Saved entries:

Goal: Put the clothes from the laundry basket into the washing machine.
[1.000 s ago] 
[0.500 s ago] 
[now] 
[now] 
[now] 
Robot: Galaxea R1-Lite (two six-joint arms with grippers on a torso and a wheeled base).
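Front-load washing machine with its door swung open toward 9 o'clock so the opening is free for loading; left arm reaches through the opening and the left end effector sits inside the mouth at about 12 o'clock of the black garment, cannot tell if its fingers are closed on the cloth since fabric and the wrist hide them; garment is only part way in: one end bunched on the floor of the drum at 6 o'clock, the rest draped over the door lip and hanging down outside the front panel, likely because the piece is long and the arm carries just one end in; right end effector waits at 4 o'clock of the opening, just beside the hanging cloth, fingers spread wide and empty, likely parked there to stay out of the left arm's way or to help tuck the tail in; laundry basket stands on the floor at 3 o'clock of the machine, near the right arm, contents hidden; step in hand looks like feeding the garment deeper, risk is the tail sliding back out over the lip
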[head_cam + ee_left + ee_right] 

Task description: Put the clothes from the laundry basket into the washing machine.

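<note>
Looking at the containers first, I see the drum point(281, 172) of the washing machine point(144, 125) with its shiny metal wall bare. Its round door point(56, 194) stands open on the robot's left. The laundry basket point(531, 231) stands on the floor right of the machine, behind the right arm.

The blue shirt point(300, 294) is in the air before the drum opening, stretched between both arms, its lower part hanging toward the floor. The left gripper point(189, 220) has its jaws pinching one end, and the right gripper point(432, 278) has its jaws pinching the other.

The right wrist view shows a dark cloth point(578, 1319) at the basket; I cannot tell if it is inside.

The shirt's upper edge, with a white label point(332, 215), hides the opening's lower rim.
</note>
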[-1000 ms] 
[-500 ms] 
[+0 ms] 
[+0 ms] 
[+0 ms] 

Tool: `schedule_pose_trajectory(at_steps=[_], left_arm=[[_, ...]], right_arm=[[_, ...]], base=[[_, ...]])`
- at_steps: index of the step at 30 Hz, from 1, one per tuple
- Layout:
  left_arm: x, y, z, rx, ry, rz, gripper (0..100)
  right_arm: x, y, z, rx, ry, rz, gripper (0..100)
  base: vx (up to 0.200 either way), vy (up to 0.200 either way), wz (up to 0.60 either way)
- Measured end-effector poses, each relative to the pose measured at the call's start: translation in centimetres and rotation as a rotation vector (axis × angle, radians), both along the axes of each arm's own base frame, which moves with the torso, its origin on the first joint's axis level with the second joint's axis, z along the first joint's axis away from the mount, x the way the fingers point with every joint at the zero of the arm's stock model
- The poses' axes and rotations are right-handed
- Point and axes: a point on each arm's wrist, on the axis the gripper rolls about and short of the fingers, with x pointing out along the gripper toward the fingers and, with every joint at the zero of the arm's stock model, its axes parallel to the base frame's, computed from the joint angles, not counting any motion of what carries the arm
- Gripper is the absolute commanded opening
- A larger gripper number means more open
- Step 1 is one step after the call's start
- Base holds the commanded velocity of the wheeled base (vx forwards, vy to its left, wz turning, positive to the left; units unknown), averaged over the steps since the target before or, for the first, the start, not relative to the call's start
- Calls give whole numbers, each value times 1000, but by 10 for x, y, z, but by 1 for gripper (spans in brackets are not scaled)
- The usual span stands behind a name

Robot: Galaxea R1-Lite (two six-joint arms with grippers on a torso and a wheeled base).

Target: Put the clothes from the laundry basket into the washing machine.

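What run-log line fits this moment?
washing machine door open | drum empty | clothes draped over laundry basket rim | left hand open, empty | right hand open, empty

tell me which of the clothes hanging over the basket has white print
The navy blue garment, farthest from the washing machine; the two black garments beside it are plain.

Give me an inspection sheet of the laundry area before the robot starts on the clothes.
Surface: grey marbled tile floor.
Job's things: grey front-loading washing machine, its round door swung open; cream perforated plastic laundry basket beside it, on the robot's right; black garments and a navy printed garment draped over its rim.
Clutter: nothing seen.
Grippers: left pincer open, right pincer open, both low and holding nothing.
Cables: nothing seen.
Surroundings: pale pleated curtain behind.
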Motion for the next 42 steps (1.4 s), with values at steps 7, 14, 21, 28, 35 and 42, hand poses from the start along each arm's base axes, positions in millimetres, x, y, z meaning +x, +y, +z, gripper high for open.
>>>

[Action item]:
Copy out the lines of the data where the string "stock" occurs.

[Result for this exercise]:
- Measured end-effector poses, each relative to the pose measured at the call's start: translation in centimetres and rotation as a rotation vector (axis × angle, radians), both along the axes of each arm's own base frame, which moves with the torso, its origin on the first joint's axis level with the second joint's axis, z along the first joint's axis away from the mount, x the way the fingers point with every joint at the zero of the arm's stock model
- Point and axes: a point on each arm's wrist, on the axis the gripper rolls about and short of the fingers, with x pointing out along the gripper toward the fingers and, with every joint at the zero of the arm's stock model, its axes parallel to the base frame's, computed from the joint angles, not counting any motion of what carries the arm

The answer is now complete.